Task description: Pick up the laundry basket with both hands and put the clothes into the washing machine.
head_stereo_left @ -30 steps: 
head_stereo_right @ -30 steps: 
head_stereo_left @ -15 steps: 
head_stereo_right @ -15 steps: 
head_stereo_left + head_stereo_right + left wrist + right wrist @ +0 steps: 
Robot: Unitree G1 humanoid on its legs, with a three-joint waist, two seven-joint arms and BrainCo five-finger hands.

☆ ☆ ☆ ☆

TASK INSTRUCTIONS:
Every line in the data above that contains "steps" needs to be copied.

EXERCISE RESPONSE:
head_stereo_left @ -30 steps: 
head_stereo_right @ -30 steps: 
head_stereo_left @ -15 steps: 
head_stereo_right @ -15 steps: 
head_stereo_left + head_stereo_right + left wrist + right wrist @ +0 steps: 

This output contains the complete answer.